I've seen confident kids with bachelor degrees poop out on sorting tasks. Not specific fast algorithms, mind me. Just effective sorting, computing time be damned.
@aviophile reversing linked lists would be great, but half the kids out there barely even know what it is, much less evaluate it.
Our industry is at a point where there is just too damn much resumes to filter out and waaaay to few actual coders out there. And those are so busy that its just dumb taking an ginormous part of their expensive workday to go on live interviews.
So, yeah, for harder, more brainy problems, people just want to know how your mind works, right answer or not. But those dumb ass hacker rank quizzes on basic ass programming are there just to filter out lame ass wannabe coders.

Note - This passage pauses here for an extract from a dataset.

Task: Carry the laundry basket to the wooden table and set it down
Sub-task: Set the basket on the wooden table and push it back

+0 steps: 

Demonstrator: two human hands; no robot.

Kick some ass on those basic quizzes and go for the real interview knowing you're part of the top 10% applicants already. -
h3rp1d3v5233y@Voxera agree with aviophile, almost all interviewers are expecting a standard answer. If a candidate provided solution in APL, I bet no interviewers will understand shit. Some interviewers are upset when candidates choose to use a language they dislike.
Also, interviewers are expecting candidates to explain code while candidates are solving the problem. No developers talk to themselves while they code. The stupid interview process only gets you those hacks who waste time remembering leetcode solutions.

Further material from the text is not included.